> **TO DO**
Every line from the one containing "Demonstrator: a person" to the one containing "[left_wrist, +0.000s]" in the records below, both included, must be set down exactly, and no other line.
····················
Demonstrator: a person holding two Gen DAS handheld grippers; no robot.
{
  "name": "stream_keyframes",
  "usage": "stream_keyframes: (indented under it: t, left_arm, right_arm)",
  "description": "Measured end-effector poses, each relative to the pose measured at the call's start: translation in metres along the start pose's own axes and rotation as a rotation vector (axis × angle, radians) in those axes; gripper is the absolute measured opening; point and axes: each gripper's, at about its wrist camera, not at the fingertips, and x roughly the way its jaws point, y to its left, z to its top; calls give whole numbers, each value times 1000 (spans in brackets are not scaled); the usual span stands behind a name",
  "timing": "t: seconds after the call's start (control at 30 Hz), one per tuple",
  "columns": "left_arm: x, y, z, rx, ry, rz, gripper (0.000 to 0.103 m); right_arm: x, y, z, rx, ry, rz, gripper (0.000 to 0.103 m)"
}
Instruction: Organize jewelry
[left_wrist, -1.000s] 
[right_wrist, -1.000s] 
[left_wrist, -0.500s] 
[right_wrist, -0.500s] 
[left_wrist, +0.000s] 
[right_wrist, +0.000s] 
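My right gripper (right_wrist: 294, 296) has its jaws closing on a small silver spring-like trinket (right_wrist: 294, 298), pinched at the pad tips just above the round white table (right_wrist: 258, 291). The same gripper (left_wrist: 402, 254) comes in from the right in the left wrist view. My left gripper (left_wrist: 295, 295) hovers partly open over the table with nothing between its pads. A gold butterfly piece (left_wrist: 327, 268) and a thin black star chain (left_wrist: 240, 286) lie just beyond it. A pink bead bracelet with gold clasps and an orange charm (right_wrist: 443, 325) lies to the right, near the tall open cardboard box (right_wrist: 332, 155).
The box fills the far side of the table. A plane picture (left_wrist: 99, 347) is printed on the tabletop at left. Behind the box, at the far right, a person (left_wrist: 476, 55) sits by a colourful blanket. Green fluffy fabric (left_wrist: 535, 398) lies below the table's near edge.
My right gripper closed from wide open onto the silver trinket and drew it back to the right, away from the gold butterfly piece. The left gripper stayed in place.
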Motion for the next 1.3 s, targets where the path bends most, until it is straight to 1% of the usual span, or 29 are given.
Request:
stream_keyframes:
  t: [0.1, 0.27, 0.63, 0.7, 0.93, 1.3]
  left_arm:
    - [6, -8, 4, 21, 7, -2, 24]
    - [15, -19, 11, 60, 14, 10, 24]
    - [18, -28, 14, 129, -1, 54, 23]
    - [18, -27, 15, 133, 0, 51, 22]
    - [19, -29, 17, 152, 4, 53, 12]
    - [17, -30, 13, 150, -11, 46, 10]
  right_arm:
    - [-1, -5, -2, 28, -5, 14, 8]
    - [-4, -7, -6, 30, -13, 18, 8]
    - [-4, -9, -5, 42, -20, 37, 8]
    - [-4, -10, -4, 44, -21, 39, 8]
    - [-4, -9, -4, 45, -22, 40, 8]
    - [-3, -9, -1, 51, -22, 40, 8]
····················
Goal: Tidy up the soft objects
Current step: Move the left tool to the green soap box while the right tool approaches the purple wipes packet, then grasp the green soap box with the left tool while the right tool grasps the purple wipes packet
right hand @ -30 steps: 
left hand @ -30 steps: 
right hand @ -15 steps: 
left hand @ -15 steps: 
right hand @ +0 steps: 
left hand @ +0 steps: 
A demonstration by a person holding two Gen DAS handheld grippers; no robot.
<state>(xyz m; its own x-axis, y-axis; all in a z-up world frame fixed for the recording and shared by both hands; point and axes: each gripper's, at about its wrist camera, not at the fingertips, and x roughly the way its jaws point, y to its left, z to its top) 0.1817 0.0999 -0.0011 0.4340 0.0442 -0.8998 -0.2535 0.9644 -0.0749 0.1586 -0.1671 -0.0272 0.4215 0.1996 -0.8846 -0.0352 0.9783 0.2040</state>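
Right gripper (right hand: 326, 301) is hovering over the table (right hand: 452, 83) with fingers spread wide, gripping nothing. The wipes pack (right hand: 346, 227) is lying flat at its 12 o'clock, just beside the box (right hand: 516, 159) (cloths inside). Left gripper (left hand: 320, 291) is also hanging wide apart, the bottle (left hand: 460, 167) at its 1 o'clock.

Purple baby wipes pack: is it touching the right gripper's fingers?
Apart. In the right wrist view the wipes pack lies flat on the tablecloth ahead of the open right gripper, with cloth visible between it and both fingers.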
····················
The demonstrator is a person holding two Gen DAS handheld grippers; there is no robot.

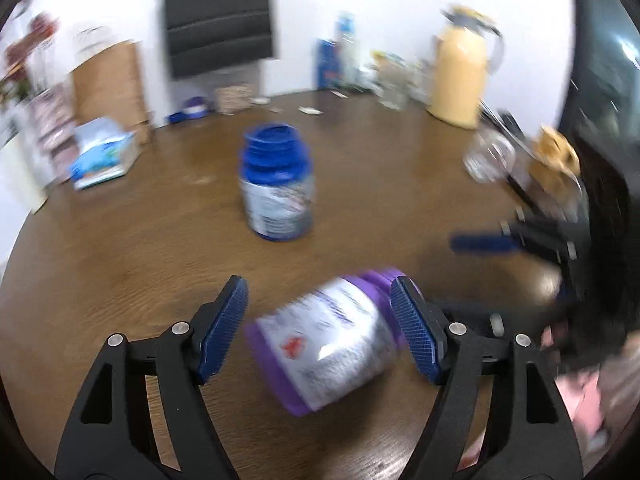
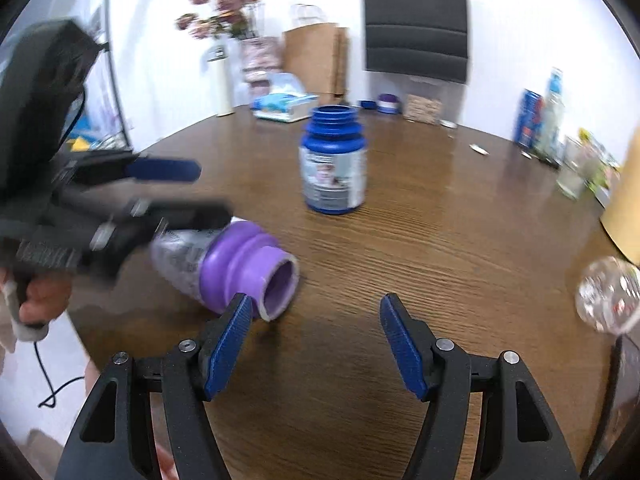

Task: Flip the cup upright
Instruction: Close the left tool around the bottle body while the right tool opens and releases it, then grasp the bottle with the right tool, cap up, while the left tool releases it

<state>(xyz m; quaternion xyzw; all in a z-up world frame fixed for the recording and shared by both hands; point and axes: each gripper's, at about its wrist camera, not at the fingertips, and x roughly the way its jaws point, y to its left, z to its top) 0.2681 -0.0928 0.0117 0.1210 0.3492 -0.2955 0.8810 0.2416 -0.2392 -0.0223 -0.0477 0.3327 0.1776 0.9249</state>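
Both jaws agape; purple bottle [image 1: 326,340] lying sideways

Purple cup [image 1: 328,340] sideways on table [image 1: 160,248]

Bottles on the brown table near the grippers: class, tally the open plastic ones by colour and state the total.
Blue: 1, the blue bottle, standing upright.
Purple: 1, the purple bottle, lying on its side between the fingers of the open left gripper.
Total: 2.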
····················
> **EXERCISE ANSWER**
Demonstrator: a person holding two Gen DAS handheld grippers; no robot.
{
  "name": "stream_keyframes",
  "usage": "stream_keyframes: (indented under it: t, left_arm, right_arm)",
  "description": "Measured end-effector poses, each relative to the pose measured at the call's start: translation in metres along the start pose's own axes and rotation as a rotation vector (axis × angle, radians) in those axes; gripper is the absolute measured opening; point and axes: each gripper's, at about its wrist camera, not at the fingertips, and x roughly the way its jaws point, y to its left, z to its top; calls give whole numbers, each value times 1000 (spans in brackets are not scaled); the usual span stands behind a name",
  "timing": "t: seconds after the call's start (control at 30 Hz), one per tuple",
  "columns": "left_arm: x, y, z, rx, ry, rz, gripper (0.000 to 0.103 m); right_arm: x, y, z, rx, ry, rz, gripper (0.000 to 0.103 m)"
}
Instruction: Organize jewelry
[left_wrist, -1.000s] 
[right_wrist, -1.000s] 
[left_wrist, -0.500s] 
[right_wrist, -0.500s] 
[left_wrist, +0.000s] 

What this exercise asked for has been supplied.